The API

HARDS defines its API both in code and text (docstrings).

The code defines the objects and interfaces required to implement the tree-like structure seen in the introduction. The types of arguments and return values provides some information about the API and the types of data it can handle. However, the docstrings will provide important implementation details, caveats, and important constraints on the functionality and valid data types.

Models

HARDS provides three classes that model how data is stored and related.

The database class handles the accessing of top-level datasets and–by extension–manages the physical location of all data (e.g. filesystem, web server).

The dataset class handels the accessing of related datapoints and datasets (called sub-datasets). A dataset can manage many datapoints and many datasets but only has one parent–either another dataset or the database.
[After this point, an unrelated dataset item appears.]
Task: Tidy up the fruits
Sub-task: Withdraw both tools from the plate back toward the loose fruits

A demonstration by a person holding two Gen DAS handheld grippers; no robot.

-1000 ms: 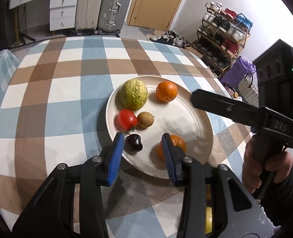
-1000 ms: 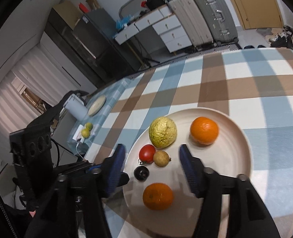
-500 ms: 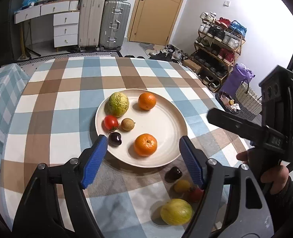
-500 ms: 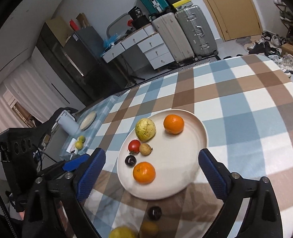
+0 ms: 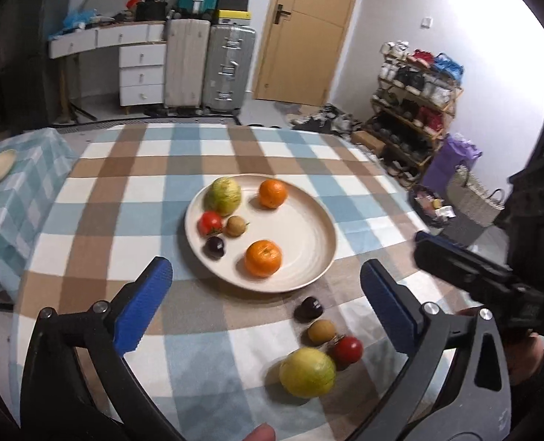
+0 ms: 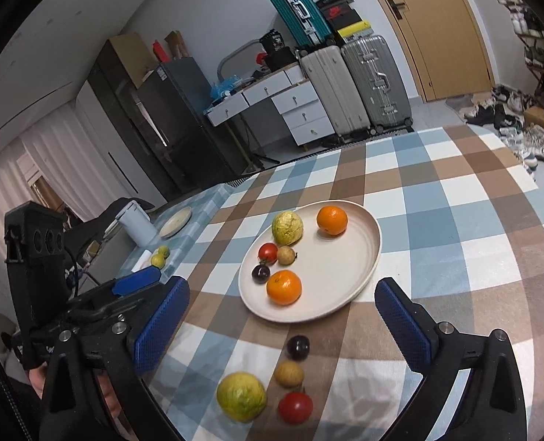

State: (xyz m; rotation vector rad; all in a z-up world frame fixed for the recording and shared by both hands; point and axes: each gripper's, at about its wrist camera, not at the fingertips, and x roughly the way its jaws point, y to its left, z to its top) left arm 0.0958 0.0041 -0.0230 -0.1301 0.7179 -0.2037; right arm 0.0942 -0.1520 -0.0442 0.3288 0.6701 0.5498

Finally, a datapoint is a class that models a single unit of data. It has no children and is the child of a single dataset, although it will be available to all children of its parent.

An example of this model is found in the prologue of Hierarchical Arbitrary Data Storage (HARDS): numerical optimisation of magnetic coils. The top-level datasets here are the initial Monte Carlo samples of a given version of the simulator. The sub-datasets are the results of intelligent sampling algorithms that use the available data to train decision-making models.

Data and Files

Datasets and datapoints can have data and files attached to them.

Data is JSON serialisable and will often be a key-value store (dictionary) of data. Data attached to a dataset should be considered metadata that is relevant to all of the datapoints–however this merely a suggestion. Implementations of HARDS may place additional constraints on the type of data that is legal. For example, they may enforce a key-value store with no nested structures.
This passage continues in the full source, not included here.